ABOUT THIS TASK: Pull out every line below containing the word "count".

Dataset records
┄┄┄┄┄┄┄┄┄┄┄┄┄┄┄┄┄┄┄┄

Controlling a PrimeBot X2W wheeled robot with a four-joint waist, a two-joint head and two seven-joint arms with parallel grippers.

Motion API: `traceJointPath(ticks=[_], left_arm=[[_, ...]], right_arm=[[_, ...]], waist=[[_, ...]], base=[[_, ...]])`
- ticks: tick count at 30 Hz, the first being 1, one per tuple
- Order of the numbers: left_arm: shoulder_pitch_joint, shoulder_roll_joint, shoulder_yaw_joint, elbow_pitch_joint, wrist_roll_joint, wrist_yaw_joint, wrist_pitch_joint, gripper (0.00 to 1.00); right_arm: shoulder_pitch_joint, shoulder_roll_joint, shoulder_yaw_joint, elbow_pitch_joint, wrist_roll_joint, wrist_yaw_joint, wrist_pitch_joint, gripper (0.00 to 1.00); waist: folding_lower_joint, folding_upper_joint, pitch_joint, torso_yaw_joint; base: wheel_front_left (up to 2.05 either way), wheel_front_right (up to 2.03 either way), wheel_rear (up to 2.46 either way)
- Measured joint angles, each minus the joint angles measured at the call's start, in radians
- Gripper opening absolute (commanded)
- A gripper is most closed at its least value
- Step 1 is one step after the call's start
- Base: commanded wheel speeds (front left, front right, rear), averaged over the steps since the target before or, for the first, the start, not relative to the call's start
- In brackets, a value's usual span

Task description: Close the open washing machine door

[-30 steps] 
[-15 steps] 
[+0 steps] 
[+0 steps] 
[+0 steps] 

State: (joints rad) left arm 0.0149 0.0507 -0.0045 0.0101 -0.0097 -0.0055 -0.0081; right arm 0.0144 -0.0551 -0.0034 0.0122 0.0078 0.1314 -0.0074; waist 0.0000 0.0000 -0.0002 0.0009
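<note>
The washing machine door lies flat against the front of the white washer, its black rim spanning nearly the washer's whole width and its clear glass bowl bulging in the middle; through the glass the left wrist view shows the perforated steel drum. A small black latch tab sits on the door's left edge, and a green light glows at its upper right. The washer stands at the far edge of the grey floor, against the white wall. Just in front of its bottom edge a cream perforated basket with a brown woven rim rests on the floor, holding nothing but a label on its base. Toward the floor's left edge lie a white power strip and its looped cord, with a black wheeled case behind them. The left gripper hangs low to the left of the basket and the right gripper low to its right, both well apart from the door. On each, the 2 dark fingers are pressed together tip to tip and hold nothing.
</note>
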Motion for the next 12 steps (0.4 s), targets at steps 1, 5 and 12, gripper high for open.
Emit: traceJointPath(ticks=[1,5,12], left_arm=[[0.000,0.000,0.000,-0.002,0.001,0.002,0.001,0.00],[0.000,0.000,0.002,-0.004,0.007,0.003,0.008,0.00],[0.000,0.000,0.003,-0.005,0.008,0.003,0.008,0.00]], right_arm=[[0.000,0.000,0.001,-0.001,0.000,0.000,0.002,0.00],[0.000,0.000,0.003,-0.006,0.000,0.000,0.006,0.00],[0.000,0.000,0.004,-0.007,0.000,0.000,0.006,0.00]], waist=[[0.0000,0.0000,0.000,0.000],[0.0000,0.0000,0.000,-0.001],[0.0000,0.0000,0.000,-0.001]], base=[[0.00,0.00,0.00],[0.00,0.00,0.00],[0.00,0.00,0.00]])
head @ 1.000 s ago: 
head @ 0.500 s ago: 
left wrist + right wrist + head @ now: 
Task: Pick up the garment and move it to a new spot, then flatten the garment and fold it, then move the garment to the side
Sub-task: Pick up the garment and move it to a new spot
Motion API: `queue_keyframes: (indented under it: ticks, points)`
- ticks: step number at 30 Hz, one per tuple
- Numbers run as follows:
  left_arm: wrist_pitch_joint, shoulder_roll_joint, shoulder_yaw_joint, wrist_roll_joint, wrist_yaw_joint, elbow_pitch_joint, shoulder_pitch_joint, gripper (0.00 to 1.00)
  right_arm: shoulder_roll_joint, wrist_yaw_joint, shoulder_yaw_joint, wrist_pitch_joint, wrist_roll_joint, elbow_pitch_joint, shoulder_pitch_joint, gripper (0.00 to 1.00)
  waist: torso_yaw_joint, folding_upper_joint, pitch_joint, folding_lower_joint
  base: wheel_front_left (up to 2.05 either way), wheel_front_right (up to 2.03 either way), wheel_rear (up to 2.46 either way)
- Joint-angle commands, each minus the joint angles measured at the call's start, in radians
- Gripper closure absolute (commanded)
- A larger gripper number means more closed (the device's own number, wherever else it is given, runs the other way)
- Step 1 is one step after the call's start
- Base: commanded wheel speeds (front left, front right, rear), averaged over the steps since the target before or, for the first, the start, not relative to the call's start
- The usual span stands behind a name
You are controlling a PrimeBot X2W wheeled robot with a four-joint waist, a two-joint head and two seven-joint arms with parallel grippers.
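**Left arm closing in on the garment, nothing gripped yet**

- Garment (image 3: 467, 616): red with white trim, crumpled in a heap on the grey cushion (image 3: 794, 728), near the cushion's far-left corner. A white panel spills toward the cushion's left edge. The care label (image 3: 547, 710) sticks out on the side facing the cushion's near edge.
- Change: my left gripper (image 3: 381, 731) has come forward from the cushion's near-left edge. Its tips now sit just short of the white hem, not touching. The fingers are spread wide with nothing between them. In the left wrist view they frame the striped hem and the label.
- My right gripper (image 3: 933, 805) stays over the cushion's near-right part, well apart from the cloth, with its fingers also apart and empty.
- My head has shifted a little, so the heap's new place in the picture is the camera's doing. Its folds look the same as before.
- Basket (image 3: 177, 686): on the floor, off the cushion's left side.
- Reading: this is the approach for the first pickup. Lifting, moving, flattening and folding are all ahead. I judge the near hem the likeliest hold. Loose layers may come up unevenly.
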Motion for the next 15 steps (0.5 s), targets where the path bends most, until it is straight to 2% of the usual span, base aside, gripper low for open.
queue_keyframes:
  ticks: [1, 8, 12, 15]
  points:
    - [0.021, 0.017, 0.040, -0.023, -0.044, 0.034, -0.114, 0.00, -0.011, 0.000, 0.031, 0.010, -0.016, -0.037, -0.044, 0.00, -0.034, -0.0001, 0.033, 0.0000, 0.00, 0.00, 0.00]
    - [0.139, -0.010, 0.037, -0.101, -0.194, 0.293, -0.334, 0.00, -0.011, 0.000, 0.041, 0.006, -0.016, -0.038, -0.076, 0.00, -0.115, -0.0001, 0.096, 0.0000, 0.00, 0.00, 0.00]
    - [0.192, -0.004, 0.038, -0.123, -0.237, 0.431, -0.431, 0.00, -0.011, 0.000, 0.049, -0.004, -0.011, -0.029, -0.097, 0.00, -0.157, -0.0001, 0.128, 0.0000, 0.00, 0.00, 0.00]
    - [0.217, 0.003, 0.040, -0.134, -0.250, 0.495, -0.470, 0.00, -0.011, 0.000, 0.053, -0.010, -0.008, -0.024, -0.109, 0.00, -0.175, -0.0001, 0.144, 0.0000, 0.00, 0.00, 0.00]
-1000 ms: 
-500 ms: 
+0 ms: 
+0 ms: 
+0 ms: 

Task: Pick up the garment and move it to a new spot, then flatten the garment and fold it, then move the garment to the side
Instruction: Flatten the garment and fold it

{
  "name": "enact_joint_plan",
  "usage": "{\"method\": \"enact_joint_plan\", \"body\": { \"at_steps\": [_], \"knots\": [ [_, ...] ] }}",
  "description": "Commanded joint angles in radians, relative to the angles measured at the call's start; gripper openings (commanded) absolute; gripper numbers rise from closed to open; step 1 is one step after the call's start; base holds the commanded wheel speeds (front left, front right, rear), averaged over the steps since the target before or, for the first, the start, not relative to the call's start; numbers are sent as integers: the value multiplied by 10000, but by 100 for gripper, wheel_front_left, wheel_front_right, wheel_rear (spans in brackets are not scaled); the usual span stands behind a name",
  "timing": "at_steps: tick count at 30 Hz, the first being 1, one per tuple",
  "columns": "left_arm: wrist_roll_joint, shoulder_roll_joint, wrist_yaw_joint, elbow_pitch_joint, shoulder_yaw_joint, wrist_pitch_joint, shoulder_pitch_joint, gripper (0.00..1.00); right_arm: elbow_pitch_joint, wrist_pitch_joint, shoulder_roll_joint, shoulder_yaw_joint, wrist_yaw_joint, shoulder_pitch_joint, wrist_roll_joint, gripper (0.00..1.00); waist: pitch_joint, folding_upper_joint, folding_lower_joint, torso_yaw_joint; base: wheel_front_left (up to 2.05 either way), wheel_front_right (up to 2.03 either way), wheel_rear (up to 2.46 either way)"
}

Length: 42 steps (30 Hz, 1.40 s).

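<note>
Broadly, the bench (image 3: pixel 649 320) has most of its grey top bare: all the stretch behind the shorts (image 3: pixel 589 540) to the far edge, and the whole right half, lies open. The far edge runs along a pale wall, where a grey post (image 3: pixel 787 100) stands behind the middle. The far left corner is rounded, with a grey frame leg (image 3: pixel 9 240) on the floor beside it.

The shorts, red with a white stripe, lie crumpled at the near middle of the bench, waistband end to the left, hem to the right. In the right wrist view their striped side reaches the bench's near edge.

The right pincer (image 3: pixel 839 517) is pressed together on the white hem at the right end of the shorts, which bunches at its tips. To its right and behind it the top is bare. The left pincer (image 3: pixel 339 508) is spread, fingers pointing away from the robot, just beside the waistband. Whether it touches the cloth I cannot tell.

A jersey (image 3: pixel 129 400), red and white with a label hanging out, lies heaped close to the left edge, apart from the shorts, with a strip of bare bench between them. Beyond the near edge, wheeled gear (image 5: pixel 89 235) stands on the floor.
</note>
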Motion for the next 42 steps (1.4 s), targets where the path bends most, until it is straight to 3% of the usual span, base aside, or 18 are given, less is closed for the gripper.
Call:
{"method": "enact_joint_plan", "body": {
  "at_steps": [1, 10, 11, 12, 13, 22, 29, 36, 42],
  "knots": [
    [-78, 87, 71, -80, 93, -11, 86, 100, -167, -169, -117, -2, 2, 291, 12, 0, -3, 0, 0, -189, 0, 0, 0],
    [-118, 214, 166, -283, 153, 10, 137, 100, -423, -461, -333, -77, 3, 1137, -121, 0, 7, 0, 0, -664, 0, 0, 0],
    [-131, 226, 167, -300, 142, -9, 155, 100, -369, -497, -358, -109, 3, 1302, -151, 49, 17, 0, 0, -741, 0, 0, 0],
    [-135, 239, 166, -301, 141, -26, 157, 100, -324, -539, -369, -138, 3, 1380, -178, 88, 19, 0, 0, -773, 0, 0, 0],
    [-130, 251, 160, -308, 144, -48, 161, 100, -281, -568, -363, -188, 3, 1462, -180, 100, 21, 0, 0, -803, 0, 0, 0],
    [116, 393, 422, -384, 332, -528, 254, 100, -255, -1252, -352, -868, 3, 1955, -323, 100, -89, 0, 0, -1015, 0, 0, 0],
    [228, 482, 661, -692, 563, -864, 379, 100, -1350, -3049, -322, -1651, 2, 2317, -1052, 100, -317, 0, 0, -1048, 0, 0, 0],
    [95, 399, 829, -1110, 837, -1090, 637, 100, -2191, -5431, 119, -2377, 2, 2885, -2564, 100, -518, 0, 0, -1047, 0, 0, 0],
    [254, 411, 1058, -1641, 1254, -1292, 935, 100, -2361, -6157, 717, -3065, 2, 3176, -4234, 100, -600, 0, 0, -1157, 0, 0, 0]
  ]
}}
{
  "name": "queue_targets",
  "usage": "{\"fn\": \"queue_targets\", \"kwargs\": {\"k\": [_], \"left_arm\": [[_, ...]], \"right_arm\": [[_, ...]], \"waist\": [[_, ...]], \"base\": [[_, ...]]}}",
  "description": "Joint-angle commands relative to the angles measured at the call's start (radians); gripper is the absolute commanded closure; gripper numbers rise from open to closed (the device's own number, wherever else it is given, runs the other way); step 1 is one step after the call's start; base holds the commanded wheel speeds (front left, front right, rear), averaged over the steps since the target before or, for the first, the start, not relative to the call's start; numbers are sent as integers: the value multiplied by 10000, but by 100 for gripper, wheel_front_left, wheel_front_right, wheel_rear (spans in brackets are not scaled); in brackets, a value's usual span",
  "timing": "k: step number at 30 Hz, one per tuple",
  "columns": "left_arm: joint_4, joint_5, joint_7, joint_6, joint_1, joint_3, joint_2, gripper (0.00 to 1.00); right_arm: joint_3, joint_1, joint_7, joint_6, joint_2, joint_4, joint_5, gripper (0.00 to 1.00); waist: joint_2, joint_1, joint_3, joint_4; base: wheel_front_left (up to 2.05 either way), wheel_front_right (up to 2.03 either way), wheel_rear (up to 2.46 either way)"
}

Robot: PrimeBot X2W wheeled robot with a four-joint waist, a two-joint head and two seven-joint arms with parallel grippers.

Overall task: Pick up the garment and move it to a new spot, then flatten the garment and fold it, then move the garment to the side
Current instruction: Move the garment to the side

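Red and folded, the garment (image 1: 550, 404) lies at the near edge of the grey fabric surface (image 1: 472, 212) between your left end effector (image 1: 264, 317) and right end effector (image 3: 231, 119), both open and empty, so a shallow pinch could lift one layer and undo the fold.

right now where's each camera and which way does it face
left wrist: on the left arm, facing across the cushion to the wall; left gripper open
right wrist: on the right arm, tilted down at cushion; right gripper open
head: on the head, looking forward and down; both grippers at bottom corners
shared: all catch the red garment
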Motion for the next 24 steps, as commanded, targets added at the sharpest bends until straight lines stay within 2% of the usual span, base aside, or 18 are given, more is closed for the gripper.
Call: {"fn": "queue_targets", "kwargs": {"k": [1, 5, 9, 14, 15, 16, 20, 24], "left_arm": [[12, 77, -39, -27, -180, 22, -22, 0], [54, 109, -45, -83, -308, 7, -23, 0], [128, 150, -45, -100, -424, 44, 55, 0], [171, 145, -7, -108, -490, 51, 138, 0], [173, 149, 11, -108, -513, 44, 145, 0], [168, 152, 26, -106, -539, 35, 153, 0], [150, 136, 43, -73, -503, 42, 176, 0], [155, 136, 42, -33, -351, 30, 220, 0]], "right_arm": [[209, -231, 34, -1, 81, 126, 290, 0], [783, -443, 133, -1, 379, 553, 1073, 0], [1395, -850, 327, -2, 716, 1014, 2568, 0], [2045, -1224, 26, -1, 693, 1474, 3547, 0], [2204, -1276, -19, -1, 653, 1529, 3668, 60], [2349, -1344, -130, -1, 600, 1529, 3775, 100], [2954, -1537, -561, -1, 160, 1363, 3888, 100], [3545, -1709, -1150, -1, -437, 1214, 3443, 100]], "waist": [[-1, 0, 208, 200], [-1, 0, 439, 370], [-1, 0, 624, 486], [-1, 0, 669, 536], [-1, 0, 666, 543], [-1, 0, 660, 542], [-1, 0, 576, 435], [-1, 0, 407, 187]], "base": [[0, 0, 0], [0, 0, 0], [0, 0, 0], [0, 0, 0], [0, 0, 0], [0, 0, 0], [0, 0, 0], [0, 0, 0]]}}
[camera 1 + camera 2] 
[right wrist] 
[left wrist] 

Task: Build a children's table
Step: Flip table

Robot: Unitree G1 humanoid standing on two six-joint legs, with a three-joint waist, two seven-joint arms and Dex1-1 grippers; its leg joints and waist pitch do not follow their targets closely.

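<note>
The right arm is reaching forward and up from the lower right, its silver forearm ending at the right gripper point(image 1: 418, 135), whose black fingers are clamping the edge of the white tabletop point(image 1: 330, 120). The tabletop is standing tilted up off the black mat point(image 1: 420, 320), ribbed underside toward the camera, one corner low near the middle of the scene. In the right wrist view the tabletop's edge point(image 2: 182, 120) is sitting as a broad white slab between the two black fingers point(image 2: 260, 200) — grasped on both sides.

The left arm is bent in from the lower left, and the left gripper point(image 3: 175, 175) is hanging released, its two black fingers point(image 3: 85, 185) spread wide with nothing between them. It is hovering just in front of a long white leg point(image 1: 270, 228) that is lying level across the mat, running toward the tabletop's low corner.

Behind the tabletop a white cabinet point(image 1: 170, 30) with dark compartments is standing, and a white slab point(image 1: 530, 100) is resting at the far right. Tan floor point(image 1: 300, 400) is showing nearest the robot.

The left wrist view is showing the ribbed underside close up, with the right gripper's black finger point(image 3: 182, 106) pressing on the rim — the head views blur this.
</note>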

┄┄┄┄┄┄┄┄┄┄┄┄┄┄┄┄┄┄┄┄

TASK RESPONSE:
- ticks: tick count at 30 Hz, the first being 1, one per tuple
  "timing": "at_steps: tick count at 30 Hz, the first being 1, one per tuple",

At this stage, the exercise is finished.